» **To do**
Look through the records below for the line with "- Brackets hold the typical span" and the line with "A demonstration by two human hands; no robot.", then return those lines and all lines between, exactly.

» **Material provided**
____

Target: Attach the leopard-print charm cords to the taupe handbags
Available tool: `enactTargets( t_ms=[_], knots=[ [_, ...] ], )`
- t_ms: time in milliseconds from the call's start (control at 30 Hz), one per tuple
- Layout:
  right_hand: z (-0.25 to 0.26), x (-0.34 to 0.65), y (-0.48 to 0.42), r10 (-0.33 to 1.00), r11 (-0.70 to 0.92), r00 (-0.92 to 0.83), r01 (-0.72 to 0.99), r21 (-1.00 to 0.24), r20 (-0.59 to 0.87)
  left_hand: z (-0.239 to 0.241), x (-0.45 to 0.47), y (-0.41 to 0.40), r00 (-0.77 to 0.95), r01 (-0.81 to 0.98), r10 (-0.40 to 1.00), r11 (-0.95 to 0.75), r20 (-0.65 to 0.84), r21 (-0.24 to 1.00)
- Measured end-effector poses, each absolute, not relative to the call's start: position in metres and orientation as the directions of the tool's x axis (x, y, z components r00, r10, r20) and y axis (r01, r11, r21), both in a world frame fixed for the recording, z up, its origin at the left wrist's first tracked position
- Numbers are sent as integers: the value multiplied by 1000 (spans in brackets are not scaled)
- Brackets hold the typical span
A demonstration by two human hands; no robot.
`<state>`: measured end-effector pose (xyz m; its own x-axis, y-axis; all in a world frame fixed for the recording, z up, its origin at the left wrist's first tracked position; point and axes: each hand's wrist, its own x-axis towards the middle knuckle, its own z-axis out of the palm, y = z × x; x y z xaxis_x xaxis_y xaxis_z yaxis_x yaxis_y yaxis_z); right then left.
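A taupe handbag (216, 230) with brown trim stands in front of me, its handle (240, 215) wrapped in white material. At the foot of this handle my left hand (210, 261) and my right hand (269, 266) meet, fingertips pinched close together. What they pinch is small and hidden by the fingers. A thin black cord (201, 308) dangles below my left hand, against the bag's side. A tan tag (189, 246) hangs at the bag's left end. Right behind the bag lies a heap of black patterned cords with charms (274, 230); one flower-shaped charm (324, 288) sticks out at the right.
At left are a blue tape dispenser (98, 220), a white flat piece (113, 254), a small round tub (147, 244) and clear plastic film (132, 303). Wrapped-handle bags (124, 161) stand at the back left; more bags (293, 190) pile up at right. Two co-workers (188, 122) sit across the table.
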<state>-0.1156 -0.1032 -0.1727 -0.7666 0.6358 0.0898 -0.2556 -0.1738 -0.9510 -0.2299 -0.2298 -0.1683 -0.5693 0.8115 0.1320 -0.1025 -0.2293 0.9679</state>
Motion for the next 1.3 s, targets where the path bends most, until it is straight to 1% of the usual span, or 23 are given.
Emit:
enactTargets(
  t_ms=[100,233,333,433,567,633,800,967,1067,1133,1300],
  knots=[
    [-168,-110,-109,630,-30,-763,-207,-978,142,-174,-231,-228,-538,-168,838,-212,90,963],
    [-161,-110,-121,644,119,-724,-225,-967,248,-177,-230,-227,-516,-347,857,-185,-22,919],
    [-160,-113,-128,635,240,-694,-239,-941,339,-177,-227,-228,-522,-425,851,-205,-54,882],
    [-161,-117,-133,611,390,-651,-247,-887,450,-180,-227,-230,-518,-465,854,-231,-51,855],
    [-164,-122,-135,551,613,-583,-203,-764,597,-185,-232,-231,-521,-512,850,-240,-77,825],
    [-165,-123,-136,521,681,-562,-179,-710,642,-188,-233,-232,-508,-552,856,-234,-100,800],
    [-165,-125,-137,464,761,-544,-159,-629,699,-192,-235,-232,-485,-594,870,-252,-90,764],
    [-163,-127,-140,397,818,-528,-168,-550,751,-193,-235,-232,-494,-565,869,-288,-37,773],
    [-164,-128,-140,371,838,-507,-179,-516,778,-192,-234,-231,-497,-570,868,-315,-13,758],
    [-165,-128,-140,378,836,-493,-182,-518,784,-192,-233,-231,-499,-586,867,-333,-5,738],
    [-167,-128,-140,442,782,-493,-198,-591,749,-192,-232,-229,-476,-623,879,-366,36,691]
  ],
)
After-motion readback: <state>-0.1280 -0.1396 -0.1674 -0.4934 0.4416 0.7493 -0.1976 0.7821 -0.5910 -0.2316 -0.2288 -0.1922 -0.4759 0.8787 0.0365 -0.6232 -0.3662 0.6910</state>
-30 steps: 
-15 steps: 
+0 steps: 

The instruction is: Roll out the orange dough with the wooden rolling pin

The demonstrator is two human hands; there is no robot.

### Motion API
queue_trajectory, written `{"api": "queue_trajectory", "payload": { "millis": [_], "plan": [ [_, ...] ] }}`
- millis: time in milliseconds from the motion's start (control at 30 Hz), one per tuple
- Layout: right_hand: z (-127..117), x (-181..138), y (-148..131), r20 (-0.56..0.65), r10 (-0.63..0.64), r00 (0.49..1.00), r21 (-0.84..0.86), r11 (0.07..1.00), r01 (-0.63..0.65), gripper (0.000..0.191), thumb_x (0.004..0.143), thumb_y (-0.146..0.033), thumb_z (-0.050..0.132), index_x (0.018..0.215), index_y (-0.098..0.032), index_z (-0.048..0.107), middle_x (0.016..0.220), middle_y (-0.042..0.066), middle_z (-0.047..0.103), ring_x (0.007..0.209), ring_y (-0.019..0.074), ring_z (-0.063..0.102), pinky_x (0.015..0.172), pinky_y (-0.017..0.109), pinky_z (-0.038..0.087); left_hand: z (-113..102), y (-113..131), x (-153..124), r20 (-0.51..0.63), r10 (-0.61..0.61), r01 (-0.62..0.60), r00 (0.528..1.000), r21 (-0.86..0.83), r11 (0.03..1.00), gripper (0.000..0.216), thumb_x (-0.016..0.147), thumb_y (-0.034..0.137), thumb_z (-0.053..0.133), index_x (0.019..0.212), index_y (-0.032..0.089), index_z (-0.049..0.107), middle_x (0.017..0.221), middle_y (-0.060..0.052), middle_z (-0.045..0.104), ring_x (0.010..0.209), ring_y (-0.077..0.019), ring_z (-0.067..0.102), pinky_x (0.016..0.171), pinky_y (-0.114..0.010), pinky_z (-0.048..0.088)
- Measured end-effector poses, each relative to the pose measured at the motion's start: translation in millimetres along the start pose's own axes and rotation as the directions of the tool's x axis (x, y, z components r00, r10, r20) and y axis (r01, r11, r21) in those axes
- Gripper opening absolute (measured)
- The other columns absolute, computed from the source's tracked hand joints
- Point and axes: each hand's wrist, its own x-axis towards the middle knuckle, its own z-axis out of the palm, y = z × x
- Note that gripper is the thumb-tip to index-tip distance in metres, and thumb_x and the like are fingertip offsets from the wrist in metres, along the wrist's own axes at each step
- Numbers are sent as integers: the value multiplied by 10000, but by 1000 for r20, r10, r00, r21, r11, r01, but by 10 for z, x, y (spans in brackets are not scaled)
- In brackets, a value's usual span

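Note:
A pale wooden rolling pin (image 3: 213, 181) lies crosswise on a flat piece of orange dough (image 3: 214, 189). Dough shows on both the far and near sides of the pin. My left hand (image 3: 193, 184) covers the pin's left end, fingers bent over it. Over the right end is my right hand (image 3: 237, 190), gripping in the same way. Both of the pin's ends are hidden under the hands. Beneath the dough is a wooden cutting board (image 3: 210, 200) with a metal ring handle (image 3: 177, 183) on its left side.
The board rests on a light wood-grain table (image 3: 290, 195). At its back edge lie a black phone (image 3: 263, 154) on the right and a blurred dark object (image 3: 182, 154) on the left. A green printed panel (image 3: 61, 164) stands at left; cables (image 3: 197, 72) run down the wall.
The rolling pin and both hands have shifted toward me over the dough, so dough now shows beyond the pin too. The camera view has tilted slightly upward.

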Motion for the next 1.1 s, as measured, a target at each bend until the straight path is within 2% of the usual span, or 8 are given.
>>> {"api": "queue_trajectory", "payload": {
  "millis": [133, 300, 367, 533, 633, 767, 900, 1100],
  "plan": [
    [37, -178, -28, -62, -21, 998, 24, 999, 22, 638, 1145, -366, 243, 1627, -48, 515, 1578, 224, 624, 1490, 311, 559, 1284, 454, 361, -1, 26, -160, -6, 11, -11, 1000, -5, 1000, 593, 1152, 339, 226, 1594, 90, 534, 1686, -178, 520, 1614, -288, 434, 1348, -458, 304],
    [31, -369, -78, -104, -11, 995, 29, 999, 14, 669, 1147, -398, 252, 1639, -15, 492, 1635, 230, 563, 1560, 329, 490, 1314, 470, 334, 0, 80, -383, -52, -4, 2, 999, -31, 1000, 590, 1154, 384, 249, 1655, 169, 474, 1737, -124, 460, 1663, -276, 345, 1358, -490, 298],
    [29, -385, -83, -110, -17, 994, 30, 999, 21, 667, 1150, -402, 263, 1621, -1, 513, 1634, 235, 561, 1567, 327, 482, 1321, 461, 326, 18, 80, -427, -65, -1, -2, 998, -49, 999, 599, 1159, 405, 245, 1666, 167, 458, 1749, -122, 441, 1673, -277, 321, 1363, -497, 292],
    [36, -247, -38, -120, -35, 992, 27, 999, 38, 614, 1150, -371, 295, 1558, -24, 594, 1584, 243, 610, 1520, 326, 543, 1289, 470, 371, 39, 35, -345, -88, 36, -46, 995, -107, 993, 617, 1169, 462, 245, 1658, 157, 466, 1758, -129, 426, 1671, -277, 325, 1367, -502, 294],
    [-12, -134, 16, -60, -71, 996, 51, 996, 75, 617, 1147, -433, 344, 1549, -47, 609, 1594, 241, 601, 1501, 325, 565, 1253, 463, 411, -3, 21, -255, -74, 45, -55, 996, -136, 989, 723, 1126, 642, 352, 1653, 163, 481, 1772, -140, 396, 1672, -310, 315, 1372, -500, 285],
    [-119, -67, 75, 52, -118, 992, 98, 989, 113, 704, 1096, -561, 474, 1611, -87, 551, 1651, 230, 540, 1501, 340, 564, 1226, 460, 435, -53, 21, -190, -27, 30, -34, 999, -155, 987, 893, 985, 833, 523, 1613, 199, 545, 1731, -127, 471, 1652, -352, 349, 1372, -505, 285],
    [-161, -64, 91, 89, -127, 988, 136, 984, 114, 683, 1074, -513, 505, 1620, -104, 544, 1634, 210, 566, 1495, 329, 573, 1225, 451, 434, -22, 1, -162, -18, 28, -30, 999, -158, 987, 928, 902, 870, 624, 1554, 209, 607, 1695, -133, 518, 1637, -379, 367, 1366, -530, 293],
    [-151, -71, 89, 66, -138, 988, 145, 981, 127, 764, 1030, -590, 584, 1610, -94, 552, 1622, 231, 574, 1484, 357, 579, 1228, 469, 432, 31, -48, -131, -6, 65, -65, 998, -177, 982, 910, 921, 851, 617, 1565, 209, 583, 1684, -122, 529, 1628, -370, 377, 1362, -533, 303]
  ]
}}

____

» **Solution for this task**
- Brackets hold the typical span
A demonstration by two human hands; no robot.

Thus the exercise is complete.